DIRECTIONS: In your copy of the listing below, reproduce each word exactly and include no pictures.

GIVEN MATERIAL:

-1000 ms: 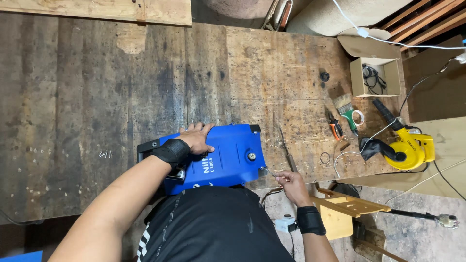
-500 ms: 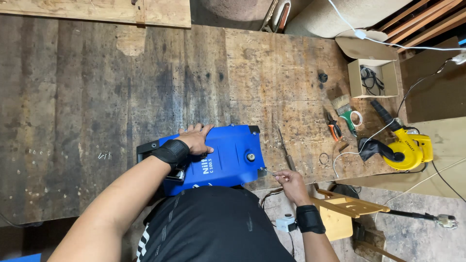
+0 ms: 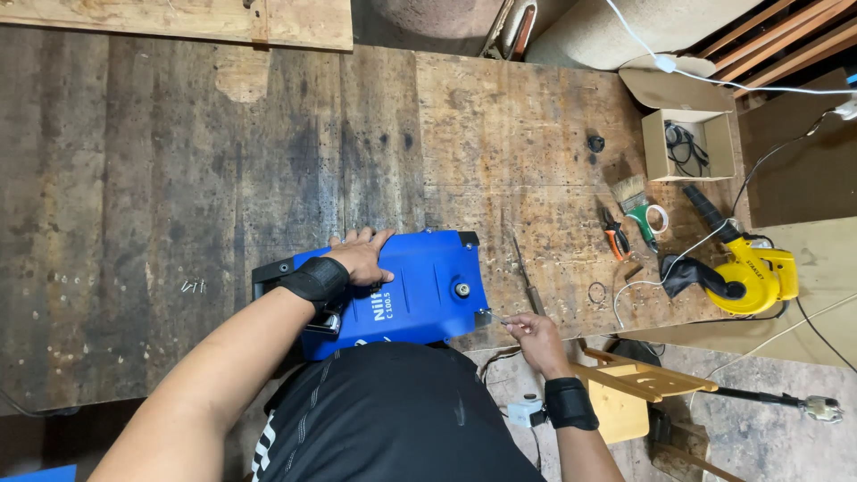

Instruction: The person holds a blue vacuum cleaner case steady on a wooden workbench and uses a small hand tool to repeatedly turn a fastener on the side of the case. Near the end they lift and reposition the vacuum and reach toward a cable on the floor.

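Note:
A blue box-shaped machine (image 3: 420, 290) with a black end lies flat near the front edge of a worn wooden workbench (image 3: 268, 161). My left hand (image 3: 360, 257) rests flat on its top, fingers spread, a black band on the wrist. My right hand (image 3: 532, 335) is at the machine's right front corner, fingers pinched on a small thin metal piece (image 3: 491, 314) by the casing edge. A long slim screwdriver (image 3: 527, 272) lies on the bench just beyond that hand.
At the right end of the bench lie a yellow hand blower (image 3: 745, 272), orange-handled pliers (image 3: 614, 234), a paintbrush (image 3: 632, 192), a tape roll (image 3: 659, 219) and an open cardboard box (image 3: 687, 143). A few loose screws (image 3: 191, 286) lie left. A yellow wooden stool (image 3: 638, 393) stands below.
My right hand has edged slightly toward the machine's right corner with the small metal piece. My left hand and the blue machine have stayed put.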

ANSWER TO THE EXERCISE:
-1000 ms: 
-500 ms: 
+0 ms: 

Instruction: The person holds a blue vacuum cleaner case steady on a wooden workbench and uses a small hand tool to repeatedly turn a fastener on the side of the case. Near the end they lift and reposition the vacuum and reach toward a cable on the floor.

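Note:
A blue box-shaped machine (image 3: 420, 290) with a black end lies flat near the front edge of a worn wooden workbench (image 3: 268, 161). My left hand (image 3: 360, 257) rests flat on its top, fingers spread, a black band on the wrist. My right hand (image 3: 532, 335) is at the machine's right front corner, fingers pinched on a small thin metal piece (image 3: 491, 314) by the casing edge. A long slim screwdriver (image 3: 527, 272) lies on the bench just beyond that hand.
At the right end of the bench lie a yellow hand blower (image 3: 745, 272), orange-handled pliers (image 3: 614, 234), a paintbrush (image 3: 632, 192), a tape roll (image 3: 659, 219) and an open cardboard box (image 3: 687, 143). A few loose screws (image 3: 191, 286) lie left. A yellow wooden stool (image 3: 638, 393) stands below.
My right hand has edged slightly toward the machine's right corner with the small metal piece. My left hand and the blue machine have stayed put.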

No further output is required.